Le phénomène de la mendicité prend de plus en plus d’ampleur à Bamako, au Mali. Chaque jour, des mendiants se faufilent entre les véhicules pour quémander de quoi manger ou toute autre forme d’aide. Dans un pays où l’insécurité est omniprésente, la mendicité devient une menace pour le public.
La mendicité des enfants, en particulier dans la ville de Bamako, prend des tournures préoccupantes. Ces enfants, appelés talibés, cherchent de la nourriture ou de l’argent et sont visibles partout. Âgés de moins de 14 ans, la plupart d’entre eux vivent dans des conditions déplorables.
Le petit Seydou OUEDRAGO nous raconte sa journée : « C’est ma famille qui m’a envoyé chez un maître coranique à Djebani pour apprendre le Coran et partager mes connaissances avec les autres. Pendant la semaine, nous avons deux jours d’apprentissage et les autres jours, nous partons en ville pour mendier.
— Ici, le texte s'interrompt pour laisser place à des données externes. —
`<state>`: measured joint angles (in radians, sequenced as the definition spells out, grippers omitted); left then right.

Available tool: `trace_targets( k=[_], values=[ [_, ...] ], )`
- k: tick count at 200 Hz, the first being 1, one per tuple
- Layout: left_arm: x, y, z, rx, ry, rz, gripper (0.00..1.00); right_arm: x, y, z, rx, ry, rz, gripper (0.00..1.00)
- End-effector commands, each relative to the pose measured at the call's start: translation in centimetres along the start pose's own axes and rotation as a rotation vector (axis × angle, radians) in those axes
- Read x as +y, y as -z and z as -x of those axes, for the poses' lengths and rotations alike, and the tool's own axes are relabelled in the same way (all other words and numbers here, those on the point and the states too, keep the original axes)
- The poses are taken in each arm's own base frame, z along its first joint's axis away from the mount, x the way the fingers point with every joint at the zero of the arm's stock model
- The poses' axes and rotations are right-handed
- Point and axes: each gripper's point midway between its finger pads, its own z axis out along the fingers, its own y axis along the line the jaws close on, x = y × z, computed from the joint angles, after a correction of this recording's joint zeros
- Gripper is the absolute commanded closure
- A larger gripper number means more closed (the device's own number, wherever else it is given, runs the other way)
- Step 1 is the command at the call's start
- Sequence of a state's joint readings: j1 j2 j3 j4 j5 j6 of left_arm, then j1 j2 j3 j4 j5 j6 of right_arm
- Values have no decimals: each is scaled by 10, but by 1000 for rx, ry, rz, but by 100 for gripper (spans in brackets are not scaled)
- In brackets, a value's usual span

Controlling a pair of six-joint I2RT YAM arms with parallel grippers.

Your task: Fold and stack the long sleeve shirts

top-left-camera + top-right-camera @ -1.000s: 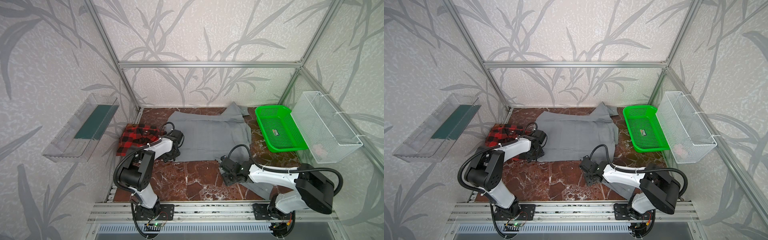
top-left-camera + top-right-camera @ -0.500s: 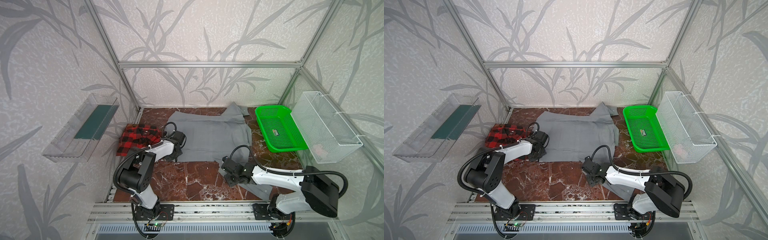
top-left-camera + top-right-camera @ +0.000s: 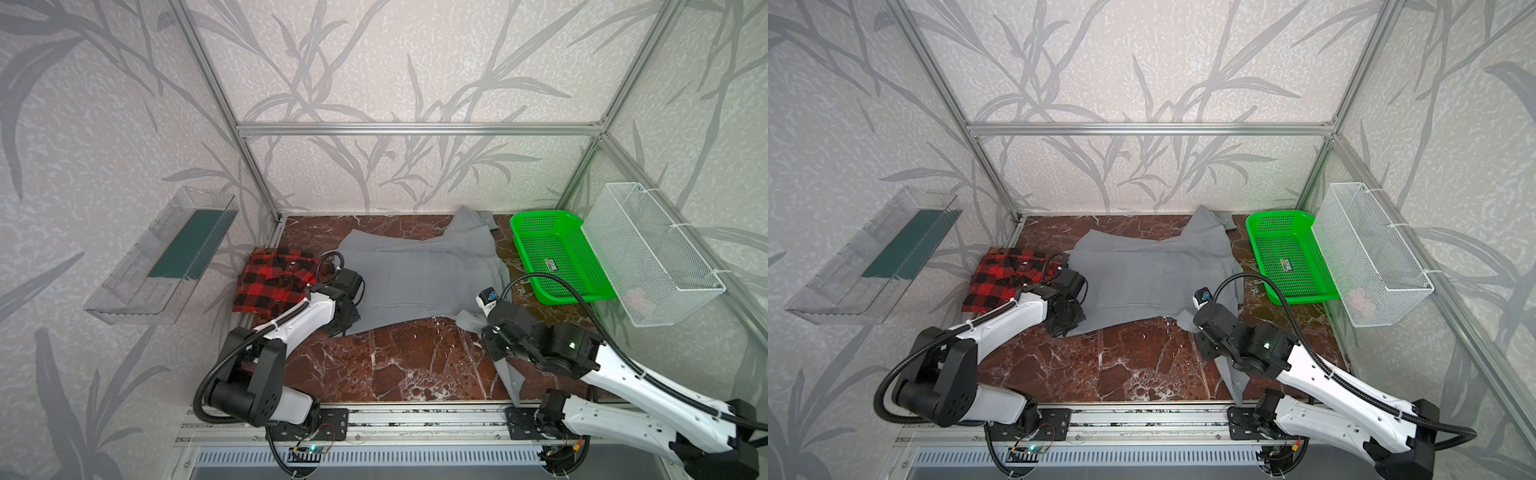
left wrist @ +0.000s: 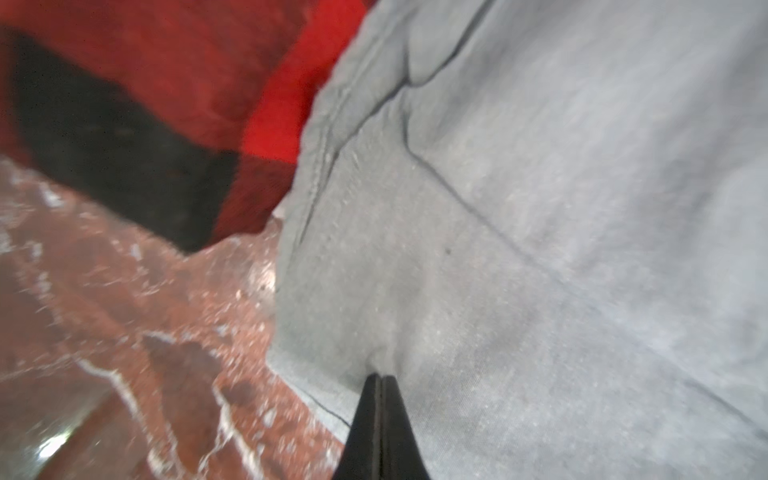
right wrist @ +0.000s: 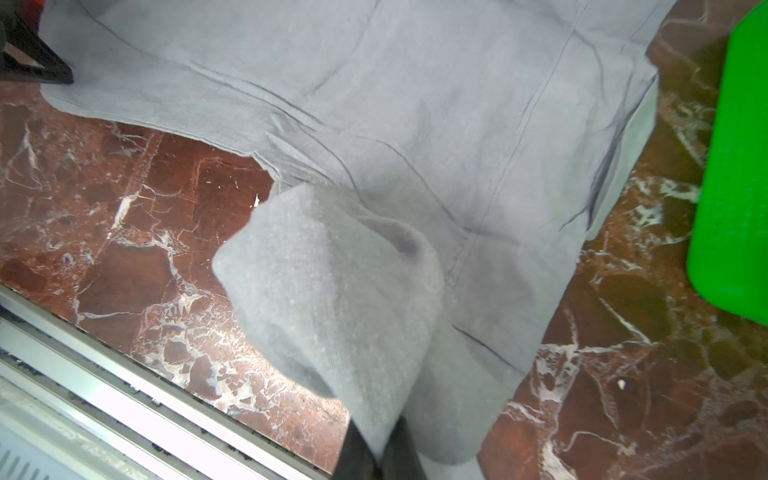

Parfois, je peux obtenir 1500f ou 2000f ; je donne 1000f et je garde les 500f. »
Lévi Daou, âgé de 11 ans et originaire de Ségou, vit chez son maître coranique au quartier Mali. « C’est mon père qui m’a inscrit à l’école coranique avant de partir en voyage. J’y suis pour apprendre et espérer une vie meilleure dans l’au-delà. Nous étudions le Coran pendant trois jours : mardi, jeudi et dimanche ; le reste du temps, nous cherchons de quoi manger. Je peux ramener 3500f, 2500f ou 2000f. Mais quand je gagne 3000f, je donne 2500f et garde le reste. »
Si ces jeunes vêtus de habits déchirés et sales suscitent la compassion chez certains, d’autres les perçoivent comme des délinquants. « Ils sont dans les rues à mendier, mais certains ne le font pas. Un jour, ils ont volé le téléphone de ma voisine devant nous et nous avons dû le retrouver jusqu’à Kalaban pour le récupérer. Il est vraiment temps que leurs maîtres trouvent une solution », déclare Kandia KEITA, habitant à Djicoroni Para.
Dans les rues, leur présence est mal vue selon Assan DOUMBIA : « Ils ne sont pas des talibés ; la plupart sont des voleurs. Quand ils s’approchent de toi, il faut faire attention sinon ils te volent. »
Derrière cette activité qui permet à ces enfants de satisfaire leurs besoins primaires, l’Islam ne cautionne pas l’exploitation des enfants. Moussa CAMARA, imam et prêcheur à la mosquée de Djicoroni Para, nous confie : « La mendicité est une pauvreté qui pousse une personne à quémander. Cependant, envoyer des enfants mendier va à l’encontre des valeurs islamiques. On doit quémander seulement lorsque toutes les autres options ont échoué ; si quelqu’un obtient ce qu’il cherche, il doit impérativement abandonner cette pratique. En faire un travail ou inciter les enfants à mendier est une mauvaise chose. La place des enfants n’est pas dans la rue mais à l’école, dans des établissements confessionnels pour apprendre et contribuer à la société. Nous devons tous avoir la crainte de Dieu. En tant que maître coranique, ne prends pas sous prétexte d’éduquer les enfants d’autrui pour les faire mendier. Et aux parents : ne confiez pas vos enfants à n’importe qui pour apprendre le Coran ; renseignez-vous sur la personne et sa situation avant tout. Espérons que le public prêtera attention à nos propos. »
Ce phénomène prend de l’ampleur dans les grandes villes du pays même si la pauvreté en est la principale cause. Les autorités ainsi que les parents doivent accorder une attention particulière à cette problématique devenue un véritable danger et un problème pour la société.